In this tutorial, you learn how to:
- Use tidymodels packages (recipes, parsnip, rsample, workflows) to process data and train a machine learning model
- Write the output data to a lakehouse as a delta table
- Build a Power BI visual report to directly access data in that lakehouse
Prerequisites
Get a Microsoft Fabric subscription. Or, sign up for a free Microsoft Fabric trial.
Sign in to Microsoft Fabric.
Use the experience switcher on the left side of your home page to switch to the Synapse Data Science experience.
Open or create a notebook. To learn how, see How to use Microsoft Fabric notebooks.
Set the language option to SparkR (R) to change the primary language.
Attach your notebook to a lakehouse. On the left side, select Add to add an existing lakehouse or to create a lakehouse.
Install packages
Install the nycflights13 package to use the code in this tutorial.

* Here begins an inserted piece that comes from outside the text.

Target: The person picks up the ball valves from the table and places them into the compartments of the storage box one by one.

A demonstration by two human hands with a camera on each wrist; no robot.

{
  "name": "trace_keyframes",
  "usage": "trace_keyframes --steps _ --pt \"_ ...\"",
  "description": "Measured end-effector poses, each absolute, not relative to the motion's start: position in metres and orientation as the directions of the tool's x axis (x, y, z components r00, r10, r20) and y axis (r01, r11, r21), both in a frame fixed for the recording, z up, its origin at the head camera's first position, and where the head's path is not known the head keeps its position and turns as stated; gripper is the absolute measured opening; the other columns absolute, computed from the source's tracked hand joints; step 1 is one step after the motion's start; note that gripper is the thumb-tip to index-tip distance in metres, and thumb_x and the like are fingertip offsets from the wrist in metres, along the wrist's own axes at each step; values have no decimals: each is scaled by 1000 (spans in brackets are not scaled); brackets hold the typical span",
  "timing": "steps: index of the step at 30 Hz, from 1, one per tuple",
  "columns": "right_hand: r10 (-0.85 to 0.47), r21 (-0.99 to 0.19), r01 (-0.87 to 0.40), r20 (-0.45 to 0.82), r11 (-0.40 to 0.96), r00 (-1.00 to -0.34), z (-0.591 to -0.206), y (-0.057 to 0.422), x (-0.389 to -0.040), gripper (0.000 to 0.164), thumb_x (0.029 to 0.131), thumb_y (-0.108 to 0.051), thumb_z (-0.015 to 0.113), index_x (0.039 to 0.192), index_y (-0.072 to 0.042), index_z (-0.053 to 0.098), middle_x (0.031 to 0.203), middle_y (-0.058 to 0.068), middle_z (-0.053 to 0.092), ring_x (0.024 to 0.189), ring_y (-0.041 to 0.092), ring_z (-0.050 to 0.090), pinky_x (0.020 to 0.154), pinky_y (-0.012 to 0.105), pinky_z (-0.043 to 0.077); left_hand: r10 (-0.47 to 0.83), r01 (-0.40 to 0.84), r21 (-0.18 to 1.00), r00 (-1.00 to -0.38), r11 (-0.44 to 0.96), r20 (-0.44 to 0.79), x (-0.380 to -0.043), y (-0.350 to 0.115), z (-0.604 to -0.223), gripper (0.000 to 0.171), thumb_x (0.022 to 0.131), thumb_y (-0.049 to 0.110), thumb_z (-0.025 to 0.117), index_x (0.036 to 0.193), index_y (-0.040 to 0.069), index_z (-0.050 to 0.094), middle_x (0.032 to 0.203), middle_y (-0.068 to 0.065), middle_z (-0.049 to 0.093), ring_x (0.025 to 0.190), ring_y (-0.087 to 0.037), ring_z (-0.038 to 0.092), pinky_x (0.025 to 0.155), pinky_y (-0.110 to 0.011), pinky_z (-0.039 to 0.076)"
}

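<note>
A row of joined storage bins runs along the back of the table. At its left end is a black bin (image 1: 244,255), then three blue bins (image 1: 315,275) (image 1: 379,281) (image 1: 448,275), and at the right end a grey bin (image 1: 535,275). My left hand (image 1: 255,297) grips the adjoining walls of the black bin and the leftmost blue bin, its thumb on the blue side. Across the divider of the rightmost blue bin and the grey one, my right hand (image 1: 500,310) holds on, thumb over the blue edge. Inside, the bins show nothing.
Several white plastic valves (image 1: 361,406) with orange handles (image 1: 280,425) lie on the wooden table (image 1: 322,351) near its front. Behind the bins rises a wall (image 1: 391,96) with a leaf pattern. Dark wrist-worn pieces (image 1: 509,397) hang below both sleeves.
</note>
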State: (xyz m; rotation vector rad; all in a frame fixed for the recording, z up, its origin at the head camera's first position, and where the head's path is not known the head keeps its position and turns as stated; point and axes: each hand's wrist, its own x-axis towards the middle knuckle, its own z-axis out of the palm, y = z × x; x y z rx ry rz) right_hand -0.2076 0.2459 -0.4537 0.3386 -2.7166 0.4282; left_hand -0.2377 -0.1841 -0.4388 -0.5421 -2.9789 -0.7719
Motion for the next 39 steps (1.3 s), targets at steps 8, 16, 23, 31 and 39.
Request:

install.packages("nycflights13")
# Load the packages
library(tidymodels) # For tidymodels packages
library(nycflights13) # For flight data
Explore the data
The nycflights13
data has information about 325,819 flights that arrived near New York City in 2013. First, view the distribution of flight delays. This graph shows that the distribution of the arrival delays is right skewed. It has a long tail in the high values.
ggplot(flights, aes(arr_delay)) + geom_histogram(color="blue", bins = 300)
Load the data, and make a few changes to the variables:
set.seed(123)
flight_data <-
flights %>%
mutate(
# Convert the arrival delay to a factor
arr_delay = ifelse(arr_delay >= 30, "late", "on_time"),
arr_delay = factor(arr_delay),
# You'll use the date (not date-time) for the recipe that you'll create
date = lubridate::as_date(time_hour)
) %>%
# Include weather data
inner_join(weather, by = c("origin", "time_hour")) %>%
# Retain only the specific columns that you'll use
select(dep_time, flight, origin, dest, air_time, distance,
carrier, date, arr_delay, time_hour) %>%
# Exclude missing data
na.omit() %>%
# For creating models, it's better to have qualitative columns
# encoded as factors (instead of character strings)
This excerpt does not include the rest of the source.